**WHAT THIS TASK INVOLVES**
In the listing below, the answer starts at the line that has "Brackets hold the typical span" and stops after the line that has "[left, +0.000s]"; please repeat that part exactly and nothing more.

**EXTRACTED DATA**
---+---
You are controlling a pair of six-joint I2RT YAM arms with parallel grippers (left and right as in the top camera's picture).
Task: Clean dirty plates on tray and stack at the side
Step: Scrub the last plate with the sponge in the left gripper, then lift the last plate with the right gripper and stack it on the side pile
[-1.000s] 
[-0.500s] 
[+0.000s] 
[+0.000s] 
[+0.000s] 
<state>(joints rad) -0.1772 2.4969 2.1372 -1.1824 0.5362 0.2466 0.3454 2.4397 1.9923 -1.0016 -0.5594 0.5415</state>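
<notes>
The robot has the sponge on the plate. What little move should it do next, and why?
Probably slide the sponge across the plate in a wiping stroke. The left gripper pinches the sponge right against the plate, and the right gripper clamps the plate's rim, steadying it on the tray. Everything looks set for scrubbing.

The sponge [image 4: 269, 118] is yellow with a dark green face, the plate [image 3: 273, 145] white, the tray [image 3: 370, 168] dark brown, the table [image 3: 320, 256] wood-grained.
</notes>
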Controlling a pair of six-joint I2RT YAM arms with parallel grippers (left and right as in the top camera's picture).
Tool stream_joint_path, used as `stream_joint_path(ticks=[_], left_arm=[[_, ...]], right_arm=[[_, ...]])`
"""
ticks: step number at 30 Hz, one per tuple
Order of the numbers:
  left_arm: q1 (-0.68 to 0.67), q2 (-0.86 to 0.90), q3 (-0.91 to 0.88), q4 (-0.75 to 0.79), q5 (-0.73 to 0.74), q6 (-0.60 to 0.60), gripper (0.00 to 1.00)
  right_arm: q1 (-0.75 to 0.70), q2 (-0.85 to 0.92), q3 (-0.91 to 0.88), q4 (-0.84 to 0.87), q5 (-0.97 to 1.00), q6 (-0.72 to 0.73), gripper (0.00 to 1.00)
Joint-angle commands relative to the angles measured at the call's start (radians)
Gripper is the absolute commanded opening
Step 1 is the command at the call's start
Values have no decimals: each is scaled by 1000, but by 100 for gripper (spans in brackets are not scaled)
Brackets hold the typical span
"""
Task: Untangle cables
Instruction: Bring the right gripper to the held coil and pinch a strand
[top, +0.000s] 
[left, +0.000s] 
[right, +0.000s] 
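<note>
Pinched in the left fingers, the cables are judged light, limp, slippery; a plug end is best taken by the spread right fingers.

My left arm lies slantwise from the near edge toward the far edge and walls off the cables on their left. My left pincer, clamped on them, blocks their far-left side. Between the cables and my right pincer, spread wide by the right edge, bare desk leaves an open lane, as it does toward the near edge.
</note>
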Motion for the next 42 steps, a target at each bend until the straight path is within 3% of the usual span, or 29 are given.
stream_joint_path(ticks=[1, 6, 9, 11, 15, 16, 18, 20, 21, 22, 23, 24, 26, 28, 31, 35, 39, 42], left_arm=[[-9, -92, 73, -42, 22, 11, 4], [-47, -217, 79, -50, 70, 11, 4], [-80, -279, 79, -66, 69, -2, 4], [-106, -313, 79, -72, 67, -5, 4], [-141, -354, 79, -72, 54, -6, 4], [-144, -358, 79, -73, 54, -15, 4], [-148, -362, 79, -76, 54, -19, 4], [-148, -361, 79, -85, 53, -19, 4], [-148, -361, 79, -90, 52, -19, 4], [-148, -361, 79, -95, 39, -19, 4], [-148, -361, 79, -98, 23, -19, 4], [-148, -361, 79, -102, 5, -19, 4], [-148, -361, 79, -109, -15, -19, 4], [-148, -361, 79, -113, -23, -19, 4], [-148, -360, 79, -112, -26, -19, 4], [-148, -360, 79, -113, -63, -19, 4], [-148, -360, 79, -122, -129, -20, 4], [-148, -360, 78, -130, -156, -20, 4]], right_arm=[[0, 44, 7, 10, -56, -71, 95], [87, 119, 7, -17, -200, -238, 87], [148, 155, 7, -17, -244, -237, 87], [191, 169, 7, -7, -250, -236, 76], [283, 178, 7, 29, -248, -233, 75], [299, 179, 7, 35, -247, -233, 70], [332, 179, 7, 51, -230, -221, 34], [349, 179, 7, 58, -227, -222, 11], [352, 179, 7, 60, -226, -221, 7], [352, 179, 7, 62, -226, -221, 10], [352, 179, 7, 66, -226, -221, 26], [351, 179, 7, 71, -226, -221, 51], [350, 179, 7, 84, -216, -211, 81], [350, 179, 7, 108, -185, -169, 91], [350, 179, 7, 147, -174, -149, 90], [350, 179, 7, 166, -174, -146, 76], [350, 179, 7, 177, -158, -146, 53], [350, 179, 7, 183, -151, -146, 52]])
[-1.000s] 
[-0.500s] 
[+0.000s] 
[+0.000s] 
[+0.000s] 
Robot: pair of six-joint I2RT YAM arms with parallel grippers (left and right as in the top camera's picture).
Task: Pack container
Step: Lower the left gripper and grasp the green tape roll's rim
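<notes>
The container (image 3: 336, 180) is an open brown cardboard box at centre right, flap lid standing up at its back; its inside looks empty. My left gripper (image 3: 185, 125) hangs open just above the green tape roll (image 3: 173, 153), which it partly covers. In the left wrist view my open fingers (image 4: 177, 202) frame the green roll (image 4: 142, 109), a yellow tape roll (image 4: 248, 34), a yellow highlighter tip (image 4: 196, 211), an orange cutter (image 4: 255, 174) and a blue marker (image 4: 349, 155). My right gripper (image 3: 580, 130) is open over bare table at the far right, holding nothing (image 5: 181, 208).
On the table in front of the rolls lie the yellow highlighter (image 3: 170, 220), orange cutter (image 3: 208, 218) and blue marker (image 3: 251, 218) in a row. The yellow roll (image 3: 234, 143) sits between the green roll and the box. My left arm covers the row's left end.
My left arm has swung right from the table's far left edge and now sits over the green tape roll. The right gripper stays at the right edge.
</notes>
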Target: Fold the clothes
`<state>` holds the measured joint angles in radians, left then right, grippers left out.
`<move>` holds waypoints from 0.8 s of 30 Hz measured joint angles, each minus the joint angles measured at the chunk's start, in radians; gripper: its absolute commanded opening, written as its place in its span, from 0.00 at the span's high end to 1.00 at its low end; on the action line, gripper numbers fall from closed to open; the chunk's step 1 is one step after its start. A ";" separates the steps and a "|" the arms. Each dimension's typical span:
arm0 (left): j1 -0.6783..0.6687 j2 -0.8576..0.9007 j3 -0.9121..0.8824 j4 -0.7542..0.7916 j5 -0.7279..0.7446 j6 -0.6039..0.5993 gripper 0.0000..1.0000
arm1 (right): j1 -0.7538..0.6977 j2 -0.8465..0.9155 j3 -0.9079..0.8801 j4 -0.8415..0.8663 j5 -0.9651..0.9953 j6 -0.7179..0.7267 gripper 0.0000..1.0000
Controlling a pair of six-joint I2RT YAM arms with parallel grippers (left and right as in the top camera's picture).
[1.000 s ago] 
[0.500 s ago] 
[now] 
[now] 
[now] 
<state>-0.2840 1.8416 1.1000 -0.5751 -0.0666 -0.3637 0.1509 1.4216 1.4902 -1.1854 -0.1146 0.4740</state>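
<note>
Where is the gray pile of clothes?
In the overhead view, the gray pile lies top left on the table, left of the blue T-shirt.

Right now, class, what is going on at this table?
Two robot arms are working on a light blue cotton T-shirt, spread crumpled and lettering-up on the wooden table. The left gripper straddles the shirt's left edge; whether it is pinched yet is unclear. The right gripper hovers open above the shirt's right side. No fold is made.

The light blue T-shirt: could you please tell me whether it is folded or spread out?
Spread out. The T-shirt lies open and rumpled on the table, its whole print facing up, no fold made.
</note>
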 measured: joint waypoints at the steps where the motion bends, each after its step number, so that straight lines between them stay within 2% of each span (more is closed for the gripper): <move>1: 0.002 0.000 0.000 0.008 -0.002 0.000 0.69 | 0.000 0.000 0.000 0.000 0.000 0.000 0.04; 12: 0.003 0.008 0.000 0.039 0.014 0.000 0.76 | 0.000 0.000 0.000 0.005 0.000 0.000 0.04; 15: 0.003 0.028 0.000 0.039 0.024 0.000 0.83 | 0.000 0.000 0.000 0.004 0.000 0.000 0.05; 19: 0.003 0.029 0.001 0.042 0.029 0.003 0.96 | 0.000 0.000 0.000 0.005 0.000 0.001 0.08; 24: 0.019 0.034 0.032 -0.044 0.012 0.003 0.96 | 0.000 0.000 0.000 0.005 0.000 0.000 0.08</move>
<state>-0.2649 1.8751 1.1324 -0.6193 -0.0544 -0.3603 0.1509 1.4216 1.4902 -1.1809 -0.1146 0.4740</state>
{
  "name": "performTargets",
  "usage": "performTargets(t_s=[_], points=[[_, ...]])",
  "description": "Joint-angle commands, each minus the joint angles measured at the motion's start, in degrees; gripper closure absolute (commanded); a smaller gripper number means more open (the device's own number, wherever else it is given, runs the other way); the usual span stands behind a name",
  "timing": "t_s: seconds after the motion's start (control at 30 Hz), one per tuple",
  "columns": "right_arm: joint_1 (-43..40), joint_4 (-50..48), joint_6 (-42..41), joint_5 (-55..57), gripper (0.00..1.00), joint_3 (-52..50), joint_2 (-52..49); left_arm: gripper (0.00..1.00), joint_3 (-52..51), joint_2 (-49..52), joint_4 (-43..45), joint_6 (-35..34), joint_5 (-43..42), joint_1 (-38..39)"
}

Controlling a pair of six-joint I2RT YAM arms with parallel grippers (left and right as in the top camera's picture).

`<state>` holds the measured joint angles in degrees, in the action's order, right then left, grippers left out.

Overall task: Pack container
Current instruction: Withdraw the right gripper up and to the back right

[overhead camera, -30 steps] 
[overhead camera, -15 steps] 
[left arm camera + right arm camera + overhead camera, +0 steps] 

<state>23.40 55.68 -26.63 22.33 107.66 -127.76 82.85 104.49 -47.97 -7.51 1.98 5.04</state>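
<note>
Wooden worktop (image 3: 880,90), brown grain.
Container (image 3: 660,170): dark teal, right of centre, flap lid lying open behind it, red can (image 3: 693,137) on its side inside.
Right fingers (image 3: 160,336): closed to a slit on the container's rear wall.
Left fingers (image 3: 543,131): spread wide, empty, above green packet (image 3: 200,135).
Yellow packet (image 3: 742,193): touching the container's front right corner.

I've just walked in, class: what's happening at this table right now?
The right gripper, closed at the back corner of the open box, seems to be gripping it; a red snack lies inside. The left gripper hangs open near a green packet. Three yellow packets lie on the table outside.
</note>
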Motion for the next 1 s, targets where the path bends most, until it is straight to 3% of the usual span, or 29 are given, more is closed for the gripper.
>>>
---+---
**WRITTEN RESPONSE**
Brackets hold the typical span
"""
Task: Untangle cables
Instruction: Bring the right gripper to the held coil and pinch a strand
[top, +0.000s] 
[left, +0.000s] 

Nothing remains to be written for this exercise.